START Records supplied

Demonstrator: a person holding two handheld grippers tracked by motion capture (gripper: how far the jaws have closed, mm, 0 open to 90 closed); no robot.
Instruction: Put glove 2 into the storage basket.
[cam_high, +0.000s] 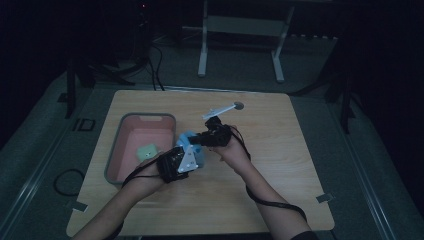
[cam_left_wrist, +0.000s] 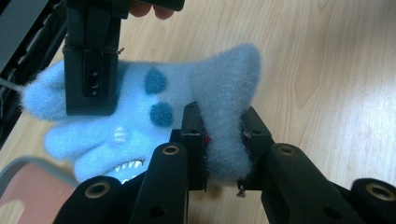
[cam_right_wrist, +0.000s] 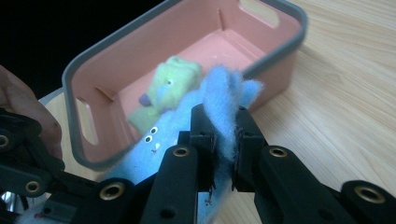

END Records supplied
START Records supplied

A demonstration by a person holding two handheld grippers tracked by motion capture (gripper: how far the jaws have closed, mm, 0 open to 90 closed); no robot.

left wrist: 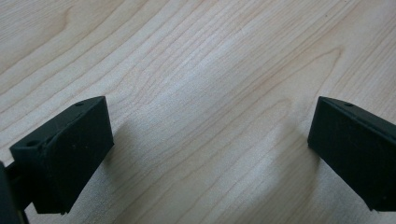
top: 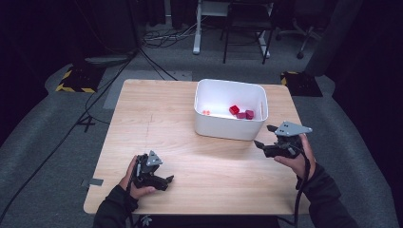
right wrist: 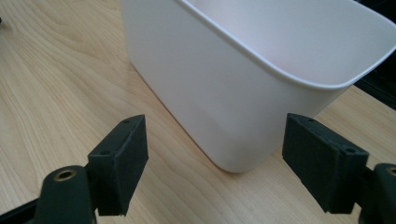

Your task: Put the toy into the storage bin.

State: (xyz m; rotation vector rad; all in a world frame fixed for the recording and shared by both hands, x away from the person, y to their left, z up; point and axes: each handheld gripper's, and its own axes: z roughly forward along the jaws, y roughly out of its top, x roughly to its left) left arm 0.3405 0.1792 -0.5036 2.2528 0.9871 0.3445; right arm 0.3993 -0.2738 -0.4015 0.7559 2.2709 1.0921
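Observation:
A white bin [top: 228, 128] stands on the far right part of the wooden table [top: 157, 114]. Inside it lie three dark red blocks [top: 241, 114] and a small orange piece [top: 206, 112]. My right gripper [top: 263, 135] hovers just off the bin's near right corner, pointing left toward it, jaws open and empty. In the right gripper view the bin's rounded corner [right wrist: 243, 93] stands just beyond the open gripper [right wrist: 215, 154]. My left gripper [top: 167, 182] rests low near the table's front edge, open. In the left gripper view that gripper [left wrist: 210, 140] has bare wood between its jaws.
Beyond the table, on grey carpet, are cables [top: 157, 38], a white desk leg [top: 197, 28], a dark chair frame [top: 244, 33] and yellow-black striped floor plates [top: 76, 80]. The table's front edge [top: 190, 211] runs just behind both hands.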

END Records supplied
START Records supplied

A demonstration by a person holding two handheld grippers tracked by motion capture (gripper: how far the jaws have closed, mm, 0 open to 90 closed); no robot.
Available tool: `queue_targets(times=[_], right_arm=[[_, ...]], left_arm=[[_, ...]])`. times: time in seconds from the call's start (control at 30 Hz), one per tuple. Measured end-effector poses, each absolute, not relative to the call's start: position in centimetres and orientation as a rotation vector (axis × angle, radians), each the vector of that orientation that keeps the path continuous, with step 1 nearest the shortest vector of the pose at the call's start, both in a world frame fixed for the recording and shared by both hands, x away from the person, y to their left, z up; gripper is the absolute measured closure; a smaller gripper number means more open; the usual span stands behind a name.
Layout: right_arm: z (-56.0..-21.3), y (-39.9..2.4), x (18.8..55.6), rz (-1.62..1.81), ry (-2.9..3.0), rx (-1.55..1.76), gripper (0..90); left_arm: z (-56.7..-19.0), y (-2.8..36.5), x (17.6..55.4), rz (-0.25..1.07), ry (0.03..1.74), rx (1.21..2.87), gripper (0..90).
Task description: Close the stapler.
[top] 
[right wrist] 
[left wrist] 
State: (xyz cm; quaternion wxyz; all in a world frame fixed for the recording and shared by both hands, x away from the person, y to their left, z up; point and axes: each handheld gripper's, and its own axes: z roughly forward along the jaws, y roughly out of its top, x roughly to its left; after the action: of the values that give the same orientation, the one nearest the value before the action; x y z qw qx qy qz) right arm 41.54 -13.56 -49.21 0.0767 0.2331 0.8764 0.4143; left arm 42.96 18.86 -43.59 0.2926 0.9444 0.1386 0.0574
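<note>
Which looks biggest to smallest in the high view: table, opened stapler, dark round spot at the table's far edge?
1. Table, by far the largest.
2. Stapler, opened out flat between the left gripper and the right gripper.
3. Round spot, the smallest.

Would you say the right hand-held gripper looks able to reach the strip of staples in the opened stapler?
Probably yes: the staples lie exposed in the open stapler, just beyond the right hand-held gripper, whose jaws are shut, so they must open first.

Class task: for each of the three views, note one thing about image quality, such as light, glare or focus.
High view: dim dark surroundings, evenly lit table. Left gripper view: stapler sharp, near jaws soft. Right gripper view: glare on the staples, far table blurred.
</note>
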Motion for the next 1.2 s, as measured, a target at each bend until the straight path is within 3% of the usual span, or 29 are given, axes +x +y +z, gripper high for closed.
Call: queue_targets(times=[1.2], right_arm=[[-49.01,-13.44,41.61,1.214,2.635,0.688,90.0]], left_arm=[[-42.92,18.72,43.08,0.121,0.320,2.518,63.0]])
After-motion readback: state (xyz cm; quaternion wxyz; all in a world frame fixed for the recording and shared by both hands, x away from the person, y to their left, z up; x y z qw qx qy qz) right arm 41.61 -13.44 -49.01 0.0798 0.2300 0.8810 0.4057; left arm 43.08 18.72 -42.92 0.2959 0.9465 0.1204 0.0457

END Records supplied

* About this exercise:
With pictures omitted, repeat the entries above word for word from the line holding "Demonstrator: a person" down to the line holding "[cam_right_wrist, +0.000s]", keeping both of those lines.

* Task output:
Demonstrator: a person holding two handheld grippers tracked by motion capture (gripper: how far the jaws have closed, mm, 0 open to 90 closed); no robot.
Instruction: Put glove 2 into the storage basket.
[cam_high, +0.000s] 
[cam_left_wrist, +0.000s] 
[cam_right_wrist, +0.000s] 

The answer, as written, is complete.